- PROMPT -
Repeat exactly what appears from the opening line of the listing to the line with "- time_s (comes", inclusive.

————

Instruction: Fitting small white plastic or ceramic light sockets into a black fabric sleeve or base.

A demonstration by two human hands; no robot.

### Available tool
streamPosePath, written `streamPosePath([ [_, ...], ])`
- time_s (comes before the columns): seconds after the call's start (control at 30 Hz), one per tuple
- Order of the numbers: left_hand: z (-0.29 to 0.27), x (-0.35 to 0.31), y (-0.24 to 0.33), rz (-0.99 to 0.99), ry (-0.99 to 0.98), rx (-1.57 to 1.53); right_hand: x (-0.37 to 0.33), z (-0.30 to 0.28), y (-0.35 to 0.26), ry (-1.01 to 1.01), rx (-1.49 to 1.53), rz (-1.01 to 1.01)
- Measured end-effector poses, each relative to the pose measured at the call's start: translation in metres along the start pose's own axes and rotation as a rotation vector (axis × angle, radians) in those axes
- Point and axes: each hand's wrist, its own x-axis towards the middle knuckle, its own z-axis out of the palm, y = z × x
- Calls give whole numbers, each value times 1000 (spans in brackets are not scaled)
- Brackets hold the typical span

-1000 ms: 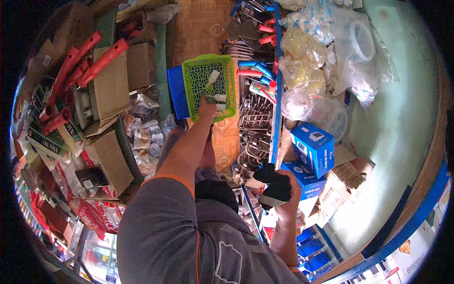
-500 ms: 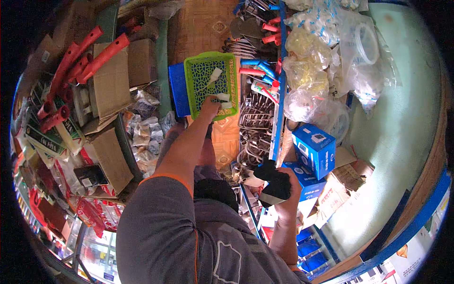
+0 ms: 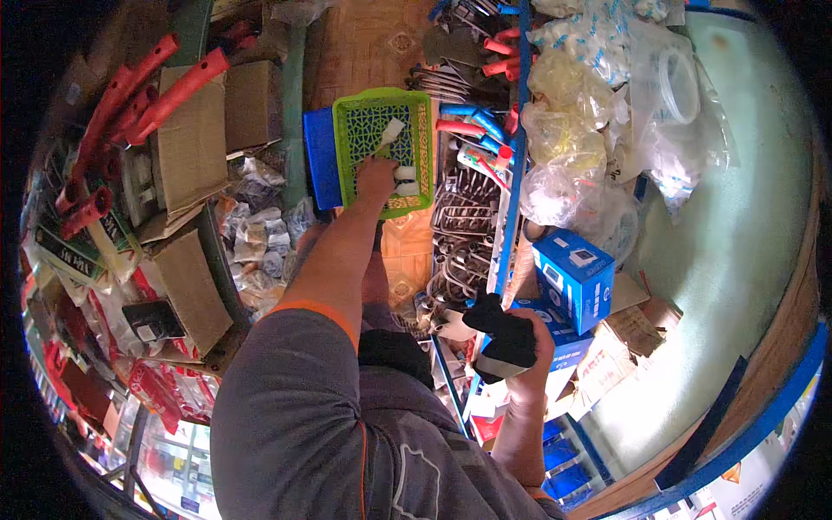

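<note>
Two white pieces (image 3: 406,188) lie toward the near right corner of the green basket (image 3: 381,95), just right of the left hand (image 3: 375,179); a third white piece (image 3: 393,130) lies beyond it, nearer the far edge. Whether the left fingers pinch anything, I cannot tell; the right hand (image 3: 539,344) grips a black bundle (image 3: 510,340)

Lattice basket and black bundle, seen from my remote seat.
At 11 o'clock I have the green basket (image 3: 426,139), openwork, its open side facing me; inside, one white-ended piece (image 3: 393,131) slants at its 1 o'clock, and two short white pieces (image 3: 406,188) lie close together toward 5 o'clock, partly hidden. Between 4 and 5 o'clock I see the black bundle (image 3: 510,341), gripped, pale-banded below.
</note>
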Motion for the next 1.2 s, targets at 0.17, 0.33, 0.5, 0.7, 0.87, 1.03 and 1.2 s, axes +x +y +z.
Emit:
streamPosePath([
  [0.17,12,2,1,33,33,-134,4,1,0,41,43,28],
  [0.33,13,7,0,93,-24,-168,6,1,0,34,-4,33],
  [0.5,-6,5,2,76,-55,-73,6,-1,0,34,-15,30],
  [0.7,-25,39,3,-124,422,-391,9,-2,4,24,-79,-24],
  [0.87,-22,71,-3,-182,319,-237,12,1,13,28,-83,-13],
  [1.03,-18,72,-7,150,-12,-443,14,3,15,7,-123,63],
  [1.2,-10,54,-1,338,-12,-170,18,5,15,-23,-136,28],
])
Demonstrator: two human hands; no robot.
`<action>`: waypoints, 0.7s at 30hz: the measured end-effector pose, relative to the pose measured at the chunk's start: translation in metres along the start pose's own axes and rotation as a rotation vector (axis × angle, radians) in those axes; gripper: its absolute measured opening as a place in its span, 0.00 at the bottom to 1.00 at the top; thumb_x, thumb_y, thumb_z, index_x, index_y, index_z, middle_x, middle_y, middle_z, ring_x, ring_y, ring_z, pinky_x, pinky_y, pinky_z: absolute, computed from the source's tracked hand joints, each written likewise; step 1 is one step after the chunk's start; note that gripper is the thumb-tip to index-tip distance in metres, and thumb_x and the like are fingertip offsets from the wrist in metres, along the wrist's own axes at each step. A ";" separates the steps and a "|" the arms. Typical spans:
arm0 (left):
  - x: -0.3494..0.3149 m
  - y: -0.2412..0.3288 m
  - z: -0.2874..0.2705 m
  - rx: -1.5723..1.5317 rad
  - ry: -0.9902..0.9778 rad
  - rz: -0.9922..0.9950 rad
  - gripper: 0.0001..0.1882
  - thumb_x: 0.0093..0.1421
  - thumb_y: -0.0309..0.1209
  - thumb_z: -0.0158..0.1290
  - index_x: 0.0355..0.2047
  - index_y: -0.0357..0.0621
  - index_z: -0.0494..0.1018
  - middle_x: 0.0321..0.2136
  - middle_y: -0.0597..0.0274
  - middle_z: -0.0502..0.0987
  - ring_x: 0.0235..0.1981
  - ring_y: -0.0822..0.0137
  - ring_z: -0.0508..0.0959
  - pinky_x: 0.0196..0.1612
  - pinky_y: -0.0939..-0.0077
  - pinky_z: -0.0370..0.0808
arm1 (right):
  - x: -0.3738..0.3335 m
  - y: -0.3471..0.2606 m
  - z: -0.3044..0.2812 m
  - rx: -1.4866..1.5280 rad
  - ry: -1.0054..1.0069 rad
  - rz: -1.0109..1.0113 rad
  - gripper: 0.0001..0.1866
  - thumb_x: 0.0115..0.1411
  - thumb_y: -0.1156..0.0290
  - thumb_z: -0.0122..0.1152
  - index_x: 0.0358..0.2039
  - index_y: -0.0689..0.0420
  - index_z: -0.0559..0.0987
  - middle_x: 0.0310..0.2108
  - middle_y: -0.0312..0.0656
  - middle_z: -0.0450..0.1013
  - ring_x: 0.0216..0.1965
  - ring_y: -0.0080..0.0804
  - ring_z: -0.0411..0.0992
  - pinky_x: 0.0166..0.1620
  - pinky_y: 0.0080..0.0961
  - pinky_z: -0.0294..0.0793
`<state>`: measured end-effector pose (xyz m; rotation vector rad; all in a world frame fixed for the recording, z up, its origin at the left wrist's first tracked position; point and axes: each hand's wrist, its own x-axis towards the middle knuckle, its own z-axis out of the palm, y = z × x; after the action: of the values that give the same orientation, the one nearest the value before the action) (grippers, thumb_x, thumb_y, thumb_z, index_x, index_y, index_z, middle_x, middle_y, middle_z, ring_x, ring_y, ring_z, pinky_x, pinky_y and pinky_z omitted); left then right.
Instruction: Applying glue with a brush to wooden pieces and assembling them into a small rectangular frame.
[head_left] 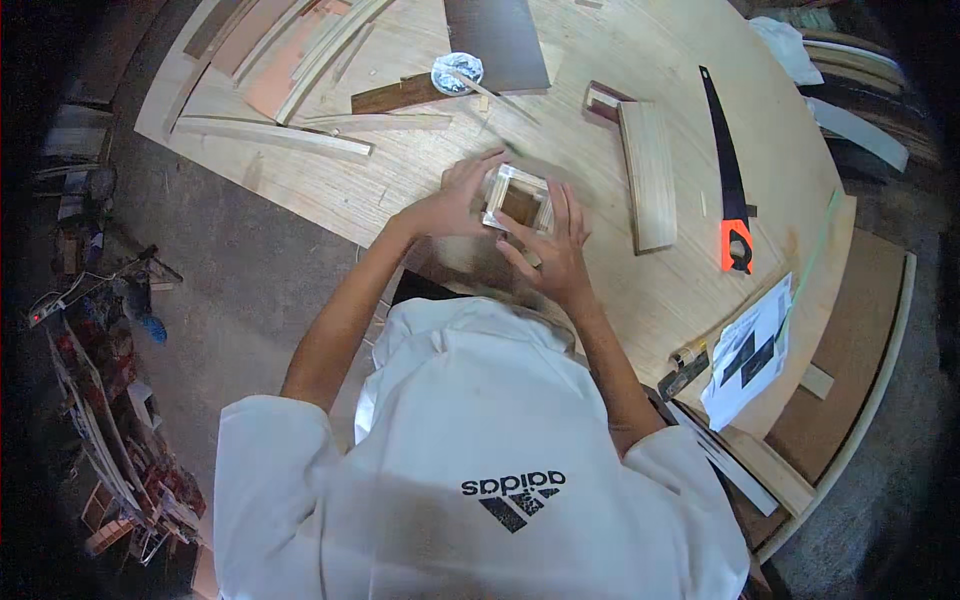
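Between my two hands is a small square wooden box frame [494, 208], its pale rim facing up and a brownish inside showing. My left hand [458, 197] grips its left side, fingers reaching toward the far corner. Against its right side presses my right hand [556, 252], with fingers along the edge and the thumb near the front corner. Past the frame stands a round tub of white paste [450, 66] with a thin stick [505, 102] lying over it. The tub rests by a dark brown wood strip [395, 95].
To the right, a pale board [650, 185] lies beside a small reddish wooden piece [600, 100]. Farther right is a handsaw [735, 195] with an orange handle. Printed sheets [755, 345] hang by the table's right edge. Curved wood strips [280, 133] fill the far left; a dark panel [497, 40] lies behind.
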<state>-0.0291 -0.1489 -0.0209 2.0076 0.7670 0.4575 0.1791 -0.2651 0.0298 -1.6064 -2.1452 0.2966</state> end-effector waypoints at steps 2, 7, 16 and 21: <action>0.000 -0.002 0.001 0.000 -0.001 -0.011 0.58 0.45 0.47 0.70 0.72 0.55 0.50 0.72 0.52 0.50 0.72 0.45 0.50 0.72 0.51 0.49 | 0.002 0.000 0.000 -0.007 -0.020 -0.006 0.19 0.60 0.50 0.65 0.53 0.28 0.82 0.73 0.51 0.46 0.72 0.55 0.43 0.68 0.55 0.44; -0.001 -0.002 0.000 0.001 -0.012 -0.008 0.58 0.45 0.46 0.71 0.72 0.56 0.49 0.72 0.52 0.49 0.72 0.45 0.49 0.71 0.50 0.50 | 0.002 0.002 0.001 -0.010 -0.041 -0.017 0.19 0.60 0.52 0.66 0.52 0.28 0.83 0.73 0.51 0.46 0.72 0.55 0.44 0.68 0.54 0.44; -0.003 -0.007 0.002 0.004 0.005 0.007 0.58 0.45 0.46 0.71 0.71 0.56 0.50 0.72 0.51 0.49 0.72 0.45 0.48 0.72 0.50 0.49 | 0.001 -0.002 0.008 0.107 0.028 0.069 0.19 0.57 0.55 0.69 0.51 0.34 0.83 0.72 0.51 0.49 0.71 0.56 0.47 0.68 0.55 0.46; 0.000 -0.009 0.004 0.037 -0.010 -0.004 0.59 0.44 0.47 0.70 0.72 0.52 0.48 0.71 0.48 0.51 0.72 0.46 0.50 0.71 0.49 0.47 | -0.002 -0.004 0.005 0.155 0.025 0.048 0.21 0.58 0.53 0.68 0.54 0.34 0.81 0.72 0.52 0.49 0.71 0.56 0.47 0.67 0.55 0.46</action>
<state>-0.0301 -0.1477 -0.0306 2.0403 0.7786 0.4338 0.1733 -0.2682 0.0266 -1.5660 -2.0142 0.4443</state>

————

- ANSWER -
Instruction: Fitting small white plastic or ceramic light sockets into a black fabric sleeve or base.

A demonstration by two human hands; no robot.

### Available tool
streamPosePath, written `streamPosePath([ [_, ...], ])`
- time_s (comes before the columns): seconds after the call's start (control at 30 Hz), one per tuple

This answer requires nothing further.